Deploying IBM Db2 Warehouse on Google Kubernetes Engine with NFS storage

This tutorial shows how to create an IBM Db2 Warehouse cluster on Google Kubernetes Engine (GKE) with a Network File System (NFS) volume as the storage layer. You use Filestore as the NFS backend for the shared storage solution. However, you can choose any other cloud-deployable NFS solution.

This tutorial is useful if you are a sysadmin, developer, engineer, or database administrator and you want to deploy an IBM Db2 Warehouse cluster on Google Cloud.

For an overview of IBM Db2 Warehouse and deployment options on Google Cloud, see the series overview.

In this tutorial, you use the following software:

  • Ubuntu-server 16.04
  • IBM Db2 Warehouse Enterprise Edition
  • IBM Db2 Warehouse Client


  • Get access to the IBM Db2 Warehouse Docker images in the Docker Store.
  • Create a Filestore instance.
  • Launch your GKE cluster.
  • Verify that the cluster is operational.
  • Initialize Docker Store authentication in the GKE cluster.
  • Deploy and run the NFS-Client provisioner in the cluster.
  • Deploy and run IBM Db2 Warehouse containers in the cluster.
  • Upload sample data in IBM Db2 Warehouse.
  • Connect to the IBM Db2 administration console.


This tutorial uses billable components of Google Cloud, including:

Use the Pricing Calculator to generate a cost estimate based on your projected usage.

Before you begin

  1. Sign in to your Google Cloud account. If you're new to Google Cloud, create an account to evaluate how our products perform in real-world scenarios. New customers also get $300 in free credits to run, test, and deploy workloads.
  2. In the Google Cloud Console, on the project selector page, select or create a Google Cloud project.

    Go to project selector

  3. Make sure that billing is enabled for your Cloud project. Learn how to confirm that billing is enabled for your project.

  4. Enable the GKE and Filestore APIs.

    Enable the APIs

  5. If you don't have a Docker ID, create one in the Docker Store.

In this tutorial, you use IBM Db2 Warehouse Enterprise Edition. If you don't already have a license for this software, you might be able to use a free trial version for this tutorial.

When you finish this tutorial, you can avoid continued billing by deleting the resources you created. For more information, see Cleaning up.


In this tutorial, you deploy a Kubernetes cluster using GKE in three different Google Cloud zones. In the cluster, you deploy three instances of IBM Db2 Warehouse:

  • An instance named db2wh-1 is initially designated as the head node.
  • Instances named db2wh-2 and db2wh-3 are initially designated as data nodes.

The role (head or data node) of individual instances can change if the head node fails over.

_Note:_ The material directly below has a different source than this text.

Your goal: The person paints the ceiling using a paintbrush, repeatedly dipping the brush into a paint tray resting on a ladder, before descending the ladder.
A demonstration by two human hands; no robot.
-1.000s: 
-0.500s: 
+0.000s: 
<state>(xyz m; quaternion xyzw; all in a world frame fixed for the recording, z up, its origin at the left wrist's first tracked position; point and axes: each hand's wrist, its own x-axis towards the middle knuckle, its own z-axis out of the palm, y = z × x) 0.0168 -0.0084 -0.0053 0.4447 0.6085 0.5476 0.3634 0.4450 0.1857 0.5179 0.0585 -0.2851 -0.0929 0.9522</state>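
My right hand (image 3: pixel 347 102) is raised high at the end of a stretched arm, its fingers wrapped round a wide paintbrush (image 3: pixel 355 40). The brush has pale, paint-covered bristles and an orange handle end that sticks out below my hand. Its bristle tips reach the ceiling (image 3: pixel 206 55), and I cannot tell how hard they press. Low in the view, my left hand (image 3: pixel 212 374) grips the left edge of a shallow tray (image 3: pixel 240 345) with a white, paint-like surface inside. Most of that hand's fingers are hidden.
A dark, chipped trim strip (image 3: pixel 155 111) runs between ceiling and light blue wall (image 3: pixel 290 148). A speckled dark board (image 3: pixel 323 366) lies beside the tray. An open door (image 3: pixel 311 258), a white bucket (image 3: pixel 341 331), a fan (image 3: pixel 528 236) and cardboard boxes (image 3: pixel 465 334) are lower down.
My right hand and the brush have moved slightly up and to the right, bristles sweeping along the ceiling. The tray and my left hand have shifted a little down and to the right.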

You also deploy a Filestore instance named db2wh-data-nfs, which acts as the shared storage for the cluster nodes.

The architecture is shown in the following diagram:


Getting access the IBM Db2 Warehouse Edition Docker images

In this tutorial, you allow your Docker Store account to download a free trial version of IBM Db2 Warehouse Edition from the Docker Store. This involves downloading two separate images—a server and a client.

  1. In your browser, go to the IBM Db2 Warehouse EE Docker image.

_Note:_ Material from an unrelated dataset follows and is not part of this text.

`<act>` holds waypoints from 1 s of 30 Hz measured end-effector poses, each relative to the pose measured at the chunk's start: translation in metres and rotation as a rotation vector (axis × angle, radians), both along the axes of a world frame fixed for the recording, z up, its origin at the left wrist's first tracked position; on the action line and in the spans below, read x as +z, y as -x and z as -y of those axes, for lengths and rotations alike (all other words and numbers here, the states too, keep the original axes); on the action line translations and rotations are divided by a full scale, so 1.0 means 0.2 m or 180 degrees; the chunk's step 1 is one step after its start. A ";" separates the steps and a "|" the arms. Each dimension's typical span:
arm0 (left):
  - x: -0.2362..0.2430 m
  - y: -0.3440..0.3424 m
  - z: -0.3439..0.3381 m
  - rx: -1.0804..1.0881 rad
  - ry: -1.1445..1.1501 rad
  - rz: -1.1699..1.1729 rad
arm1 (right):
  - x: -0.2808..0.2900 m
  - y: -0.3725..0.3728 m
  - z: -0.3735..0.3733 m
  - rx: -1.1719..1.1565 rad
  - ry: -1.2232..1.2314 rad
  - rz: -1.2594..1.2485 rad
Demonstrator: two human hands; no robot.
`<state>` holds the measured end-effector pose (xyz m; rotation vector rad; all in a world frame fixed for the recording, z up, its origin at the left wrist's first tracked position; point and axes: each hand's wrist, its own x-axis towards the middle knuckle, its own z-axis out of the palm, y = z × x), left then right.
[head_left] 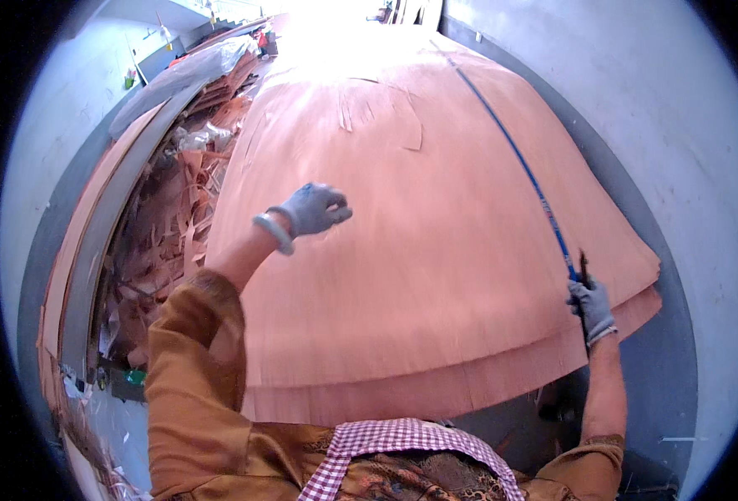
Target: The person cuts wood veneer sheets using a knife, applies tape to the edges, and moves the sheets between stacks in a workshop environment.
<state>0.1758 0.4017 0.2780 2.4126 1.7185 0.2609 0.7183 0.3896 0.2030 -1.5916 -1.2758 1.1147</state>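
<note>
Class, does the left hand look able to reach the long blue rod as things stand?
Probably yes: the left hand appears empty, and only reddish wood veneer lies between it and the long blue rod gripped by the right hand.

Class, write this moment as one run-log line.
left hand: above sheet | right hand: holding dark tool at near end of blue strip | scraps: left of sheet

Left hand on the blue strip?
No, the left hand is over the veneer sheets, apart from the blue strip, whose near end meets the right hand.
</note>
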 end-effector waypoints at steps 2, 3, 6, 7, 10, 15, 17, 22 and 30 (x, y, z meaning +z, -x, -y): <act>-0.05 -0.02 -0.28 0.0261 -0.0090 -0.0056 | -0.15 0.05 -0.17 0.0035 -0.0170 0.0468; -0.04 -0.07 -0.41 0.0497 0.0073 -0.0063 | -0.25 0.02 -0.23 0.0072 -0.0348 0.0827; -0.11 -0.11 -0.69 0.1337 0.0197 -0.0241 | -0.29 0.22 -0.21 -0.0133 0.0106 0.1032; -0.14 -0.15 -0.78 0.1581 0.0163 -0.0275 | -0.34 0.21 -0.20 -0.0191 -0.0042 0.1244; -0.28 -0.25 -1.04 0.2217 0.0034 -0.0117 | -0.40 0.21 -0.19 -0.0325 -0.0287 0.1567; -0.43 -0.31 -1.29 0.2668 0.0093 -0.0179 | -0.44 0.25 -0.19 -0.0350 -0.0487 0.1639; -0.49 -0.30 -1.38 0.2716 -0.0168 -0.0496 | -0.44 0.26 -0.20 -0.0411 -0.0235 0.1608; -0.52 -0.25 -1.53 0.2656 -0.0307 -0.0276 | -0.39 0.33 -0.20 -0.0408 -0.0210 0.1876; -0.48 -0.24 -1.59 0.2479 -0.1089 0.2238 | -0.45 0.29 -0.20 -0.0506 -0.0224 0.1298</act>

  2. Sign in using your Docker username and password.

  3. Click Proceed to checkout.

  4. Fill in your details.

  5. If you agree to the terms, select the I agree ... and I acknowledge ... checkboxes on the right.

  6. Click Get Content.

    This takes you to the Setup page. You don't need to follow those instructions, because you'll perform those steps later in the tutorial.

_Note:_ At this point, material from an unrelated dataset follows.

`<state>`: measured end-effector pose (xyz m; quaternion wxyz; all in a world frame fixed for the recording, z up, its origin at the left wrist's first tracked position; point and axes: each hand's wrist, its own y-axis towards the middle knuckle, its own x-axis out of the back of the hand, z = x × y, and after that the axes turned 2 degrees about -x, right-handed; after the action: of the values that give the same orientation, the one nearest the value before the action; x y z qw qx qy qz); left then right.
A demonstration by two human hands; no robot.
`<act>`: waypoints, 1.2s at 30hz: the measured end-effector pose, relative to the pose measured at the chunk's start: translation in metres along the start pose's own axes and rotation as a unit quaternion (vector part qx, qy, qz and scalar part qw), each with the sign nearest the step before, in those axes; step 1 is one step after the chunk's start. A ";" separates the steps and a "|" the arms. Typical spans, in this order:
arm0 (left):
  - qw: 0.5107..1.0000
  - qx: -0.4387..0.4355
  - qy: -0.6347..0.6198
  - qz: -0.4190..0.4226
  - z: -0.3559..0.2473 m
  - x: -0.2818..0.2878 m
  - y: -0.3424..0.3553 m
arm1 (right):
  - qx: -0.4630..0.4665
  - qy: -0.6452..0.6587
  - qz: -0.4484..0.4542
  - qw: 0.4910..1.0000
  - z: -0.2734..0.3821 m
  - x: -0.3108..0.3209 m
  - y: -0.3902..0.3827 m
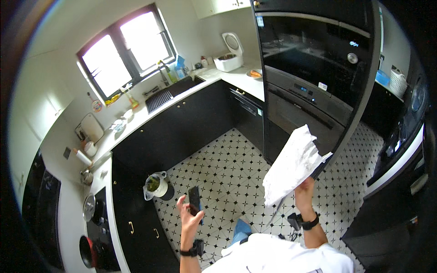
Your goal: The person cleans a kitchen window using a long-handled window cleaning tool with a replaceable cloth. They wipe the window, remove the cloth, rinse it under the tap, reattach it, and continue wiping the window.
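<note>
In front of me on the left, my left hand (188, 219) grips a dark smartphone (194, 198) between thumb and fingers. The phone stands roughly upright above the tiled floor. To the right, my right hand (305, 196) is closed at the lower edge of a crumpled white sheet (292, 164), which looks like paper or thin cloth and has a ragged right end. Part of that hand's fingers is hidden behind the sheet. A thin dark strip hangs below it. Black bands with small boxes are strapped on both wrists.
A bin (158, 185) with a clear liner and green scraps stands by the left cabinets. Counters carry a sink (170, 94), an open white rice cooker (229, 61), a plate of orange food (254, 74), and a hob with a red-rimmed pan (86, 251). Built-in ovens (305, 98) rise at right.
</note>
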<state>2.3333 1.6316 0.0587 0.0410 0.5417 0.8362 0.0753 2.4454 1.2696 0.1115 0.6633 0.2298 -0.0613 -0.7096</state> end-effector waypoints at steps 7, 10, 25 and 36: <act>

  7. Repeat the process for the IBM Db2 Warehouse Client image.

Preparing your environment

In this tutorial, you use us-central1 as the default region and us-central1-b as the default zone. To save time typing your Compute Engine zone options in the gcloud command-line tool, you set the region and zone as defaults.

You perform most of the steps for this tutorial in Cloud Shell. When you open Cloud Shell, you can also automatically clone the GitHub repo that's associated with this tutorial.

  1. Open Cloud Shell:

    OPEN Cloud Shell

  2. Set the default region and zone:

    gcloud config set compute/region us-central1
    gcloud config set compute/zone us-central1-b

Creating the Filestore instance

The next step is to create the Filestore database instance.

  • In Cloud Shell, create a Filestore instance:

    gcloud beta filestore instances create db2wh-data-nfs \
        --location=us-central1-c \
        --tier=STANDARD \
        --file-share=name="db2whdata",capacity=1TB \

    This creates a standard tier Filestore instance named db2wh-data-nfs with 1 TB capacity and a mount point named db2whdata.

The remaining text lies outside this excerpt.